Aim of the exercise. Transcribe all of the data exactly, leaving nothing out.

Source data.
------------------------------------

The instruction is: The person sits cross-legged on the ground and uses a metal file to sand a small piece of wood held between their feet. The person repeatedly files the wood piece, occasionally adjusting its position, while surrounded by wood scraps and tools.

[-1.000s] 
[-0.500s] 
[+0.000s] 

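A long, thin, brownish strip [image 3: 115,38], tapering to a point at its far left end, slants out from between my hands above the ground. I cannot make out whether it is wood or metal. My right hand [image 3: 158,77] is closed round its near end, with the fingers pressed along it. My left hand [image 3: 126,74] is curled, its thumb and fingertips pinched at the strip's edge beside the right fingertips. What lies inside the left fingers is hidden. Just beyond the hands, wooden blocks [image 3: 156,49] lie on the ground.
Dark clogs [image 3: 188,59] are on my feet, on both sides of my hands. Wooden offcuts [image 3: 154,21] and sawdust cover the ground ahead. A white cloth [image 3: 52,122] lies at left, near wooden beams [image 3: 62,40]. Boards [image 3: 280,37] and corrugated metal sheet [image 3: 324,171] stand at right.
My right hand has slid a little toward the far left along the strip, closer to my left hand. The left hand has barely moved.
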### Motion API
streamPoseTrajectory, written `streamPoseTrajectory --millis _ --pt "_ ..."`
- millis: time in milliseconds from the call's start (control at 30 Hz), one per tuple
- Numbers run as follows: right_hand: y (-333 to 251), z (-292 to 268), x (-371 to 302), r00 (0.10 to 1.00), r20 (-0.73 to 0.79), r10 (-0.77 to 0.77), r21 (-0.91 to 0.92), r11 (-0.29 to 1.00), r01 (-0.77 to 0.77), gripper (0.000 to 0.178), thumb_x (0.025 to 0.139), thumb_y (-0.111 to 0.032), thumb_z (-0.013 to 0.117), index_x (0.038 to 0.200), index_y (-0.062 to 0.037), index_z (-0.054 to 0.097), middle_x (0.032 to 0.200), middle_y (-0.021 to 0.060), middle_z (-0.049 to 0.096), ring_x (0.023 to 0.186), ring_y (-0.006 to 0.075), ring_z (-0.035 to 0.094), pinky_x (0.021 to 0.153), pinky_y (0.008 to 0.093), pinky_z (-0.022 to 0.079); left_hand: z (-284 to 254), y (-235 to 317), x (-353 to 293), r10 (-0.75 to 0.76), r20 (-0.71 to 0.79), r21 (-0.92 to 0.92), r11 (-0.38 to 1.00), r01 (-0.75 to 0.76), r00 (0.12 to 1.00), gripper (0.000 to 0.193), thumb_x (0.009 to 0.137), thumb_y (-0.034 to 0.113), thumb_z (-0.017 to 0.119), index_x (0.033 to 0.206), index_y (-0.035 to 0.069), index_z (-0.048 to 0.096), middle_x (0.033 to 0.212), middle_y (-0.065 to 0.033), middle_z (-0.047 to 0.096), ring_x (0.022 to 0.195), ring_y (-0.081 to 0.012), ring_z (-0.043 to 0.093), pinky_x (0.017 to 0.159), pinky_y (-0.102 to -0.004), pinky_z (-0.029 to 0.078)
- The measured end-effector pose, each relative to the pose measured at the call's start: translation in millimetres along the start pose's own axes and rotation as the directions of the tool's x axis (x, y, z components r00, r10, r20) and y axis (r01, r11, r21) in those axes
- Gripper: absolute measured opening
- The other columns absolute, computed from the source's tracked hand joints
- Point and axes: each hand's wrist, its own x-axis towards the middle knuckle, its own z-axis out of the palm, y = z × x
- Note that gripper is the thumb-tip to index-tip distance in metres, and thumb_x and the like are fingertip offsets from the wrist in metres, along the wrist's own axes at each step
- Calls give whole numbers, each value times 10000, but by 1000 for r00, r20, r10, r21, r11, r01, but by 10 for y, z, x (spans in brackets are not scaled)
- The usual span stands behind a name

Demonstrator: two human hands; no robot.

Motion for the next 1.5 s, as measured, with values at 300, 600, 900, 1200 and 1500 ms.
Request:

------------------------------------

Answer space.
The instruction is: The person sits cross-legged on the ground and uses a metal file to sand a small piece of wood held between their feet. The person repeatedly files the wood piece, occasionally adjusting its position, while surrounded by wood scraps and tools.

[-1.000s] 
[-0.500s] 
[+0.000s] 

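A long, thin, brownish strip [image 3: 115,38], tapering to a point at its far left end, slants out from between my hands above the ground. I cannot make out whether it is wood or metal. My right hand [image 3: 158,77] is closed round its near end, with the fingers pressed along it. My left hand [image 3: 126,74] is curled, its thumb and fingertips pinched at the strip's edge beside the right fingertips. What lies inside the left fingers is hidden. Just beyond the hands, wooden blocks [image 3: 156,49] lie on the ground.
Dark clogs [image 3: 188,59] are on my feet, on both sides of my hands. Wooden offcuts [image 3: 154,21] and sawdust cover the ground ahead. A white cloth [image 3: 52,122] lies at left, near wooden beams [image 3: 62,40]. Boards [image 3: 280,37] and corrugated metal sheet [image 3: 324,171] stand at right.
My right hand has slid a little toward the far left along the strip, closer to my left hand. The left hand has barely moved.
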### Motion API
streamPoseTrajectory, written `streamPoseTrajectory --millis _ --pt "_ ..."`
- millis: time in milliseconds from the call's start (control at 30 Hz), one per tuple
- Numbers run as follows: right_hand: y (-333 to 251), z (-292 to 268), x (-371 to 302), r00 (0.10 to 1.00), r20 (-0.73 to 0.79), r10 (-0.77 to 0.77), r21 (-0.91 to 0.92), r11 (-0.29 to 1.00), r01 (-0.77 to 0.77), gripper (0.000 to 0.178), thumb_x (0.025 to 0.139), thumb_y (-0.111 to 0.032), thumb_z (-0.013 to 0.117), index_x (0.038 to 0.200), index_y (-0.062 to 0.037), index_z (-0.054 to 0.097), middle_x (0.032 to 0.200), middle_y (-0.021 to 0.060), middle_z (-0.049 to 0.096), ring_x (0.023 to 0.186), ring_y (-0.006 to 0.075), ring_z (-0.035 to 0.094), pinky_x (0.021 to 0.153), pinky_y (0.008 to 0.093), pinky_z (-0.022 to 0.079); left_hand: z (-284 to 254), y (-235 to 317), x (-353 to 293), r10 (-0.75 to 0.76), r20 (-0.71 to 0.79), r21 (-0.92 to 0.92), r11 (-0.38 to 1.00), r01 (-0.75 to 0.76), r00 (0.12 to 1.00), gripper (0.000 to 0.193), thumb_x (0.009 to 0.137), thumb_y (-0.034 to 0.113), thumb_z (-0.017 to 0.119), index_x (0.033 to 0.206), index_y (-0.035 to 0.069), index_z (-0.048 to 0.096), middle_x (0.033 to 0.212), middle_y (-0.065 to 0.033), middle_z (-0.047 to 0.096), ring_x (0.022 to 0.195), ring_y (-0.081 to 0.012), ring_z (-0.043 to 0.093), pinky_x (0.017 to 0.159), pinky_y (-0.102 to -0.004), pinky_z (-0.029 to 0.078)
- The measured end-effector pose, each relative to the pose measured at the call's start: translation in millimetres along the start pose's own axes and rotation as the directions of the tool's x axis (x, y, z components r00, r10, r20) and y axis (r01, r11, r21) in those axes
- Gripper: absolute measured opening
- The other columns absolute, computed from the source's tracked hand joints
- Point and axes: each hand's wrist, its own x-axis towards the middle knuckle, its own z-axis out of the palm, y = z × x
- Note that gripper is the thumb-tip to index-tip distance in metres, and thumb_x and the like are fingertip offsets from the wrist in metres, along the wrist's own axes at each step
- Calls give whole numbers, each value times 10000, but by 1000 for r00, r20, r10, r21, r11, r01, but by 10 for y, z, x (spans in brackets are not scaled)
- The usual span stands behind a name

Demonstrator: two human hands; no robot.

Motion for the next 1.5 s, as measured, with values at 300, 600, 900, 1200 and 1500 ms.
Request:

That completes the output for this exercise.